After the last move, it has taken a bit to put the device back in service. Had to find the right box it was in. Get the new network set up, etc. Setting up one of the TV systems, I found a prong from plug stuck in the power squid. No idea what it went to. A few days later, I went to plug in the raspi-nas, and noted that their was a prong missing. So I got a new 2.5 Amp adapter for the pi 2 and the pi 3.
Power up tonight, and go to change the IP address and it’s failed. Giving I/O errors. Some QA sites said to try and upgrade. That failed too. raspi-config gave a segfault, apt gave I/O errors, other commands just didn’t work.
So I installed an version of Raspbian lite on the ssd card. When I bought the adapter, I got two new 256G flash drives. So the next step was to copy the data from one of the old ones to the new ones.
That went sideways. New_drive1 kept loosing connection and had to be reseated. Looks like it corrupted after re-configuring to NTFS. Windows must not have been done formatting it when I pulled out it.
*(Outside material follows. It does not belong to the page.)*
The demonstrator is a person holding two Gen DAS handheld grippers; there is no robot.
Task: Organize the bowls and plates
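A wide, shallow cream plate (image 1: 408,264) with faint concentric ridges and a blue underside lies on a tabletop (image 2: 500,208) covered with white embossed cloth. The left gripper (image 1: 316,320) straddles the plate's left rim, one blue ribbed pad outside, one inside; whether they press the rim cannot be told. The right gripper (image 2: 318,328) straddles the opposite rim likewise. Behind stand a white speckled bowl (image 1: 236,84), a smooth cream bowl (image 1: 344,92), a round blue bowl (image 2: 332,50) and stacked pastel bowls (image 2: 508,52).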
Drive2 worked fine. But copying using tar (old trick from Linux Server Hacks volume 1) took forever. And the only thing I have with 2 USB 3.0 ports is running windows. It can’t boot from DVD or USB even though the bios said it should.
So I had to use a box with 1 USB 3.0 port and copy from a USB 2.0 port. Took a while, about 5 hours so far.
Now back to getting the raspi-nas configured for samba.